I think I should rethink my blogging. Either I need to do more to come up with blogworthy ideas during the day, or I need to release myself from the commitment to blog every day, because forcing me to stay up late every night is obviously not what God had in mind when He had me commit to blogging every day. But on the subject of "staying up"...
The other day, at school, I ran into a classmate from a previous semester. He asked me if I knew how to get a hold of our previous teacher, and, as a staggering coincidence, I was just about to gain that information. I asked my former classmate to meet me at a given time and place, and there and then I'd be able to give him the information he sought.

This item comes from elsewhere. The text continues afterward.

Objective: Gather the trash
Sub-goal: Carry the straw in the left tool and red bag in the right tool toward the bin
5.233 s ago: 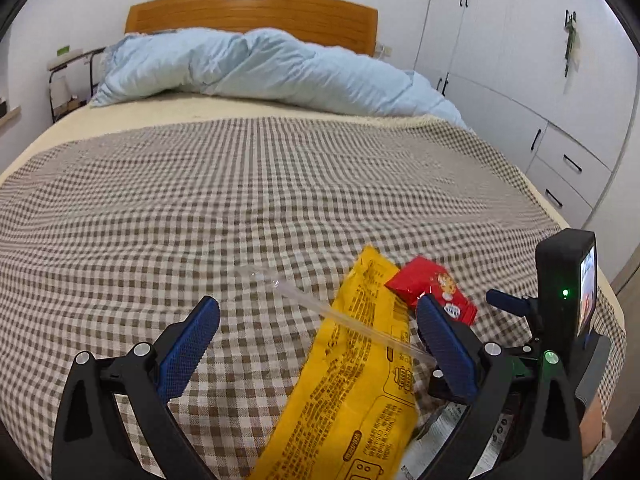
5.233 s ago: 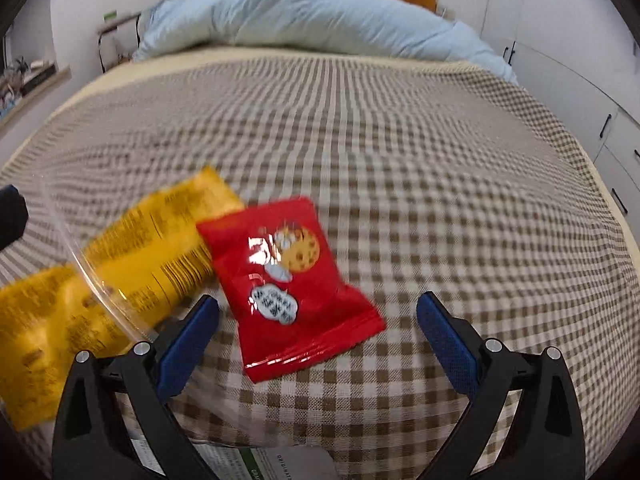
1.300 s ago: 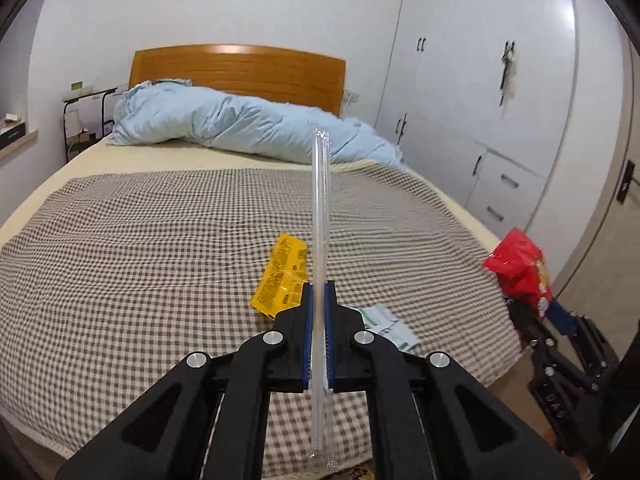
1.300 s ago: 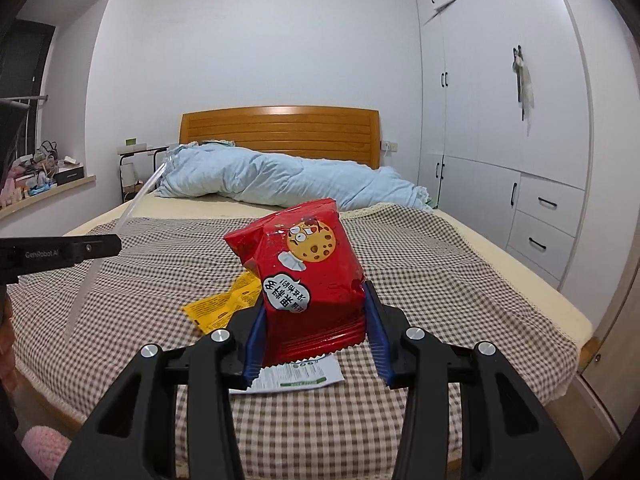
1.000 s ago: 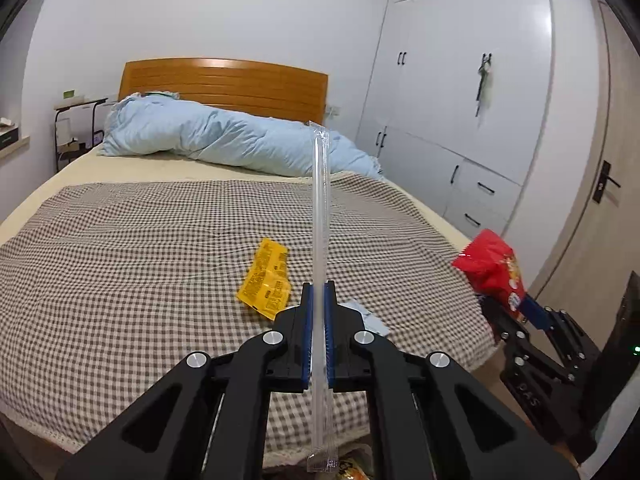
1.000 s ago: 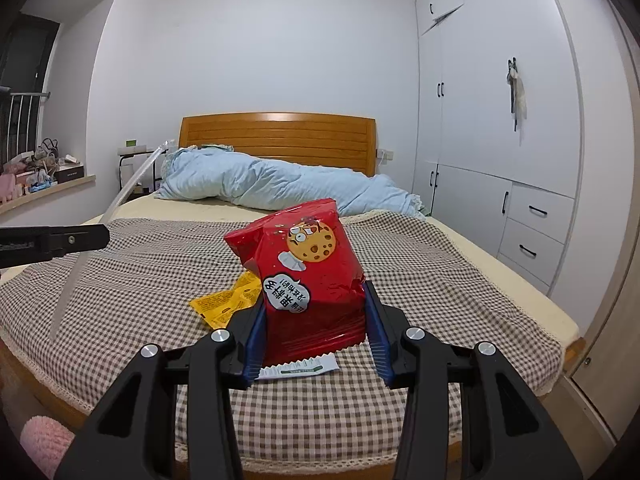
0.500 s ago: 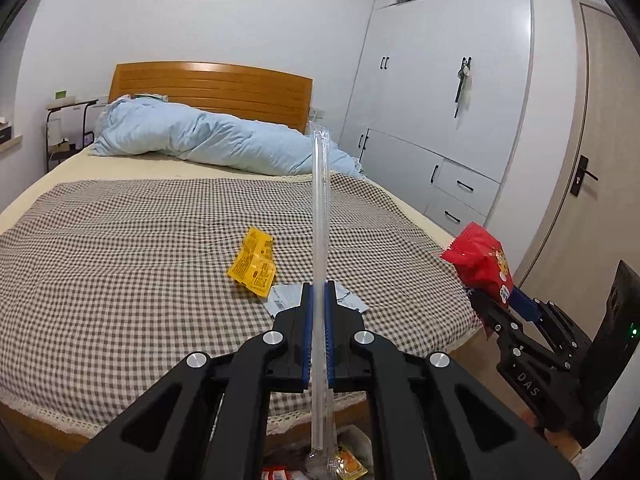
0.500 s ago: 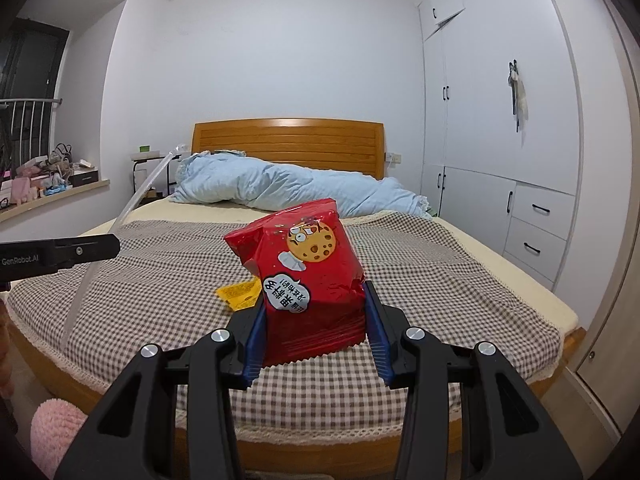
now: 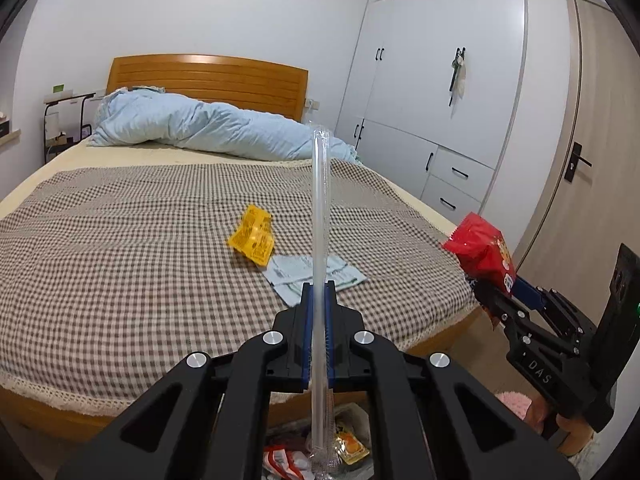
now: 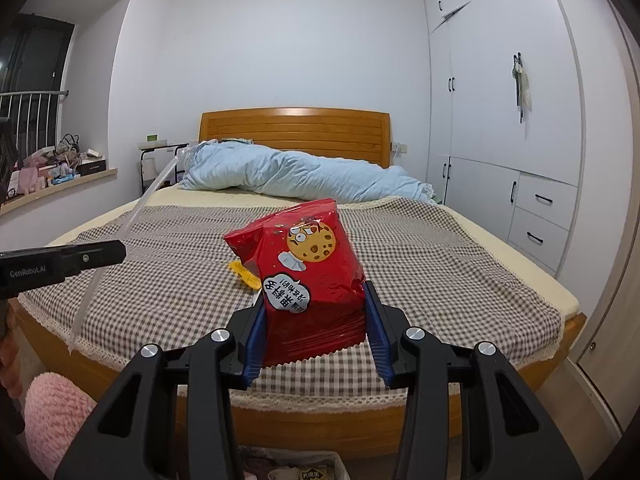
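left gripper clamped on straw, light, bendy, mid-grip fine | right gripper half-open, squeezing pack, crinkly, slippery

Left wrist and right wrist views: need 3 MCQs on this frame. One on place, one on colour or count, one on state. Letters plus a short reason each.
1. Where does the yellow wrapper lie?
A. On the checked bedspread
B. In the bin
C. On the wardrobe drawer

2. How many pieces of trash are left on the bed?
A. None
B. Two
C. Four

3. What is the state of the right gripper?
A. Wide open and empty
B. Shut on a straw
C. Shut on the red snack bag

Answers:
1 A: the left wrist view shows it flat on the bedspread, beside the white paper wrapper.
2 B: only the yellow wrapper and the white paper wrapper lie there.
3 C: the blue pads press both sides of the bag; the clear straw is clamped upright in the left gripper.
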`<state>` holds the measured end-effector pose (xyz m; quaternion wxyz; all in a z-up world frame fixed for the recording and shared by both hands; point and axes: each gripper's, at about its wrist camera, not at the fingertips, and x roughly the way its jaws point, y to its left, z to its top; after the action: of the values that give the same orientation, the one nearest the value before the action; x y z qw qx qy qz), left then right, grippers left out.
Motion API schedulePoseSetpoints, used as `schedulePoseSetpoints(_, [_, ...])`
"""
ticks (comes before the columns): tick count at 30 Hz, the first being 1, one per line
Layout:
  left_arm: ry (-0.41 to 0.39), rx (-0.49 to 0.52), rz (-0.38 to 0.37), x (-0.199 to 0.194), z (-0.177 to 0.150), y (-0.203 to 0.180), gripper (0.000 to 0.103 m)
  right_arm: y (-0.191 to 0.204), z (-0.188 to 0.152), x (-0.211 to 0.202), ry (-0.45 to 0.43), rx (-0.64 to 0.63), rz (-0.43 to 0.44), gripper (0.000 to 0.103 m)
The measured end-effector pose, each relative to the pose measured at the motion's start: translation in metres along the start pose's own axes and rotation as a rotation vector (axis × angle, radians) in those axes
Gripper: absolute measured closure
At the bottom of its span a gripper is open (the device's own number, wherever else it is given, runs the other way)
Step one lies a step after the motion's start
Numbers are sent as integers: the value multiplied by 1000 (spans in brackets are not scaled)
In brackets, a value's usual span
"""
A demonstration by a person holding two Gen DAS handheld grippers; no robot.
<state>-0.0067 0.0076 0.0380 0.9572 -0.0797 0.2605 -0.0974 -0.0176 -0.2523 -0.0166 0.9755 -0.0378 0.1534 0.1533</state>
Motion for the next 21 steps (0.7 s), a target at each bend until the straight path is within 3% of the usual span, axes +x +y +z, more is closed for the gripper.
schedulePoseSetpoints(21, [91, 18, 16, 10, -60, 3, 100, 8, -46, 8, 127, 17, 53, 60])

The meet-up point was in the hallway on the second story of the building we were in, and the meet-up time was 1:20, and hour and a half after our first conversation took place. This was also the location of our previous conversation, so I thought that the meet-up point was going to be pretty convenient for my former classmate.
Apparently, I was wrong. The agreed-upon time came, and my former classmate wasn't there. I waited ten minutes, but my classmate still hadn't come. I wanted to go about my business, but I felt impressed to stay up there in that second-story hallway anyway. As it turned out, my former classmate never came. However, as I was waiting, I saw a person in a wheelchair who was asking for directions to a particular classroom. Offering to help the person, I learned that the classroom they were looking for was in another building, whose location I knew well.
I led the wheelchair-bound stranger to the elevator (which I had only just then learned where it was), and took them to the desired building, and then to the desired room. If I had felt a little bit badly about having not been able to help my former classmate, I felt a little better after having been able to help someone else, and that was made possible by having follow the impression to keep waiting up in the second-story hallway.
The moral of the story is that God knows where you're needed and what He wants you to do for Him. If you follow the Spirit's promptings and look for opportunities to help, He'll give you some. His plans may not always include what you had in mind, but they'll always work out to something good.
And right now, "something good" is being able to go to bed.
1 comment:
My 2 cents? When you started blogging, you blogged in the morning. I think you should go back to making it one of the very first things you do. I know it takes time. You might have to get up a few minutes earlier. But your morning blogs were, frankly, a bit better than your late night blogs. IMHO. I think there is something about putting your mind to spiritual things at the beginning of the day - as a missionary you studied before you went out, and early morning seminary. Try to follow prophet counsel to go to bed early and arise early - despite it being contrary to the world and even family and friends, some of whom will mock. Exceptions can be allowed, but as a rule... You can give yourself notes if you have a blogging idea and are afraid you will forget.